• [TASK]: From the listing below, set down exactly the lines between the one holding "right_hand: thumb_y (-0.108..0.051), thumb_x" and the one holding "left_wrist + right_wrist", inclusive. No other line is wanted.

• [COLLECTED DATA]:

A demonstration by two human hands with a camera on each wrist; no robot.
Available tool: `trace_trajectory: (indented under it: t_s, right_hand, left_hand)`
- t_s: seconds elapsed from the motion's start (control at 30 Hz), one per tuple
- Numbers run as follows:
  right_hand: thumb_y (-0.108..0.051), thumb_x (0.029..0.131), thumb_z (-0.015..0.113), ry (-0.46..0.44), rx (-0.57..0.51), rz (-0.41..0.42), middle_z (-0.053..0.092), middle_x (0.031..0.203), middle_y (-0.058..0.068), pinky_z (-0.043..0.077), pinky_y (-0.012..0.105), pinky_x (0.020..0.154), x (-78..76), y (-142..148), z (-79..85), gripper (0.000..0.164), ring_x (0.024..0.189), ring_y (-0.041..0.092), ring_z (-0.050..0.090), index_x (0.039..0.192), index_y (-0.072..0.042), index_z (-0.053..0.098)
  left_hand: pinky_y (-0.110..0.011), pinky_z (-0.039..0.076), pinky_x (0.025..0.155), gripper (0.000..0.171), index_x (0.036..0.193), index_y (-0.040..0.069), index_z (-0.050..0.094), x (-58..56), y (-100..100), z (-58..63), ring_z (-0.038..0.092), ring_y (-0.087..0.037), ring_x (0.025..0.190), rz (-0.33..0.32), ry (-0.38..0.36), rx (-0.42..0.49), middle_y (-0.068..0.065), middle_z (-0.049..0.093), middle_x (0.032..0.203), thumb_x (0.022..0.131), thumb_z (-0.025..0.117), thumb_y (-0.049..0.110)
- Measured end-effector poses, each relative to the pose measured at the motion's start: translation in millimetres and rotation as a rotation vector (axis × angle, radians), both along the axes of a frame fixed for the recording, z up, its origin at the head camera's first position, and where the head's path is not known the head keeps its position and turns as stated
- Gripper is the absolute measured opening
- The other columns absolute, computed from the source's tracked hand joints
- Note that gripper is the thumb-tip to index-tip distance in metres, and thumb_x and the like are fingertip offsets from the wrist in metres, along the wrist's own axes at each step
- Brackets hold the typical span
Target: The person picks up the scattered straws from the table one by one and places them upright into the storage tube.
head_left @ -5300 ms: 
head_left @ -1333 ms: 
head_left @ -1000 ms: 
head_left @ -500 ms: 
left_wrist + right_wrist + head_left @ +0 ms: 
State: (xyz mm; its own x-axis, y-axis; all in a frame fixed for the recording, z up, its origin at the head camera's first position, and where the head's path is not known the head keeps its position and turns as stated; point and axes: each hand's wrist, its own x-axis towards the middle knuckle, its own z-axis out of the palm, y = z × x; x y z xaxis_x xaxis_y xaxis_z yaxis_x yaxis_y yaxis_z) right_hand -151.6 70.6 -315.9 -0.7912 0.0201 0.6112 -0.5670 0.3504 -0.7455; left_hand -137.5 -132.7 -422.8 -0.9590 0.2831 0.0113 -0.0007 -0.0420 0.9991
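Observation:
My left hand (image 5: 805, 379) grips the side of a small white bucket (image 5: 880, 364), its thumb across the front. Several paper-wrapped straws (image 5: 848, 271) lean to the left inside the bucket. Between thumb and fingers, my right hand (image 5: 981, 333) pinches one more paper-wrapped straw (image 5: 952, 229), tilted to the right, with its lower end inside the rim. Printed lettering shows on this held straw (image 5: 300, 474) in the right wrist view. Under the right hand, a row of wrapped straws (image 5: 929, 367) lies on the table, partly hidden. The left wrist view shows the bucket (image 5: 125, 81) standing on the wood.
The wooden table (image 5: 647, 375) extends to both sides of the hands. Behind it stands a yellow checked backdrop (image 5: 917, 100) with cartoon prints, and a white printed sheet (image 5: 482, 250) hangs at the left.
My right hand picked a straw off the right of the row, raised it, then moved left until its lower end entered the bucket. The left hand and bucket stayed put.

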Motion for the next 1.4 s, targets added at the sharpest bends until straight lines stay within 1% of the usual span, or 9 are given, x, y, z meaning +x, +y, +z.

• [ANSWER BOX]:
  right_hand: thumb_y (-0.108..0.051), thumb_x (0.029..0.131), thumb_z (-0.015..0.113), ry (-0.46..0.44), rx (-0.57..0.51), rz (-0.41..0.42), middle_z (-0.053..0.092), middle_x (0.031..0.203), middle_y (-0.058..0.068), pinky_z (-0.043..0.077), pinky_y (-0.012..0.105), pinky_x (0.020..0.154), x (-78..76), y (-142..148), z (-79..85), gripper (0.000..0.164), ring_x (0.024..0.189), ring_y (-0.041..0.092), ring_z (-0.050..0.090), index_x (0.039..0.192), index_y (-0.072..0.042), index_z (-0.053..0.098)
  left_hand: pinky_y (-0.110..0.011), pinky_z (-0.039..0.076), pinky_x (0.025..0.155), gripper (0.000..0.171), index_x (0.036..0.193), index_y (-0.040..0.069), index_z (-0.050..0.094), x (-58..56), y (-100..100), z (-58..63), ring_z (-0.038..0.092), ring_y (-0.087..0.037), ring_x (0.025..0.190), rz (-0.33..0.32), ry (-0.38..0.36), rx (-0.42..0.49), middle_y (-0.068..0.065), middle_z (-0.049..0.093), middle_x (0.032..0.203), thumb_x (0.022..0.131), thumb_z (-0.025..0.117), thumb_y (-0.049..0.110)
- Measured end-effector poses, each relative to the pose measured at the motion's start: translation in millimetres and rotation as a rotation vector (axis × angle, radians), both along the axes of a frame fixed for the recording, z up, its origin at the head camera's first position, and where the head's path is not known the head keeps its position and turns as stated
- Gripper is the absolute measured opening
- The other columns absolute, computed from the source's tracked hand joints
- Note that gripper is the thumb-tip to index-tip distance in metres, and thumb_x and the like are fingertip offsets from the wrist in metres, along the wrist's own axes at each step
- Brackets hold the typical span
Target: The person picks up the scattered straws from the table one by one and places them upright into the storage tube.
head_left @ -5300 ms: 
head_left @ -1333 ms: 
head_left @ -1000 ms: 
head_left @ -500 ms: 
left_wrist + right_wrist + head_left @ +0 ms: 

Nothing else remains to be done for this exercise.